*Directions*
Copy all lines below that use the word "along".

── Stored data

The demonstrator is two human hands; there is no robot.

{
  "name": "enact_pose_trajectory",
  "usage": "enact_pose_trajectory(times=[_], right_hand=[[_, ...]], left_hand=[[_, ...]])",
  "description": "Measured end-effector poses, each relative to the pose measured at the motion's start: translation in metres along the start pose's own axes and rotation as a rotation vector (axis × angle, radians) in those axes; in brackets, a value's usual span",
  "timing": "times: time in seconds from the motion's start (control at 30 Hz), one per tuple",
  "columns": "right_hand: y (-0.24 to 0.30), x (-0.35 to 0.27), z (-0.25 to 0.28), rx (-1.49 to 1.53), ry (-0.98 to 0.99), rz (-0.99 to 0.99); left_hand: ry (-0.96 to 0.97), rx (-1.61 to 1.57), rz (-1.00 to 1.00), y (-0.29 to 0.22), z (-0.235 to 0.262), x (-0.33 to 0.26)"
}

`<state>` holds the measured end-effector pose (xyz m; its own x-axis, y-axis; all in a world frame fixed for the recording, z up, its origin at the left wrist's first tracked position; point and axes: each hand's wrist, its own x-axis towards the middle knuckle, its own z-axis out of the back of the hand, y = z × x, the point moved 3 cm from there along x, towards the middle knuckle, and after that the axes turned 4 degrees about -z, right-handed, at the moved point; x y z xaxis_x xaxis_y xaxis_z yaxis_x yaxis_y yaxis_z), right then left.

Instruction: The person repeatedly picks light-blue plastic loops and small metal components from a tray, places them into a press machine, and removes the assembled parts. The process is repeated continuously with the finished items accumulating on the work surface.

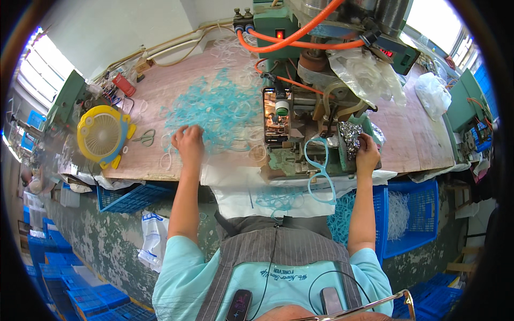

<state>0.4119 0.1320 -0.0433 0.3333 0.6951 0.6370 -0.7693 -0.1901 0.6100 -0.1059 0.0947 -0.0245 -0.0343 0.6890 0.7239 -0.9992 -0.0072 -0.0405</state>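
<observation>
Left hand is spread open on the loose heap of translucent teal plastic rings. Right hand is curled around shiny crumpled silver pieces beside the green bench press machine. Judged early: most rings are unprocessed, and one teal figure-eight frame hangs at the front.

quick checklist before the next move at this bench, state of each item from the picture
1. Left hand on the pile of blue rings: ok, fingers rest at its near edge.
2. Left hand's grip on a ring: cannot tell, fingers hide it.
3. Right hand placed at the green machine: ok, it rests on the machine's right side beside a shiny crumpled piece.
4. Blue frame seated: not ok, it hangs over the bench's front edge.
5. Phone out of the hands' way: ok, it stands propped on the machine between both hands.
6. Scissors free of the rings: ok, they lie left of the pile.
</observation>
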Motion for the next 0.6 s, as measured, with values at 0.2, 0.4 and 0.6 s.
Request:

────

*Response area*
  "description": "Measured end-effector poses, each relative to the pose measured at the motion's start: translation in metres along the start pose's own axes and rotation as a rotation vector (axis × angle, radians) in those axes; in brackets, a value's usual span",
`<state>` holds the measured end-effector pose (xyz m; its own x-axis, y-axis; all in a world frame fixed for the recording, z up, its origin at the left wrist's first tracked position; point and axes: each hand's wrist, its own x-axis towards the middle knuckle, its own z-axis out of the back of the hand, y = z × x, the point moved 3 cm from there along x, towards the middle knuckle, and after that the axes turned 4 degrees about -z, right-handed, at the moved point; x y z xaxis_x xaxis_y xaxis_z yaxis_x yaxis_y yaxis_z), right then left.

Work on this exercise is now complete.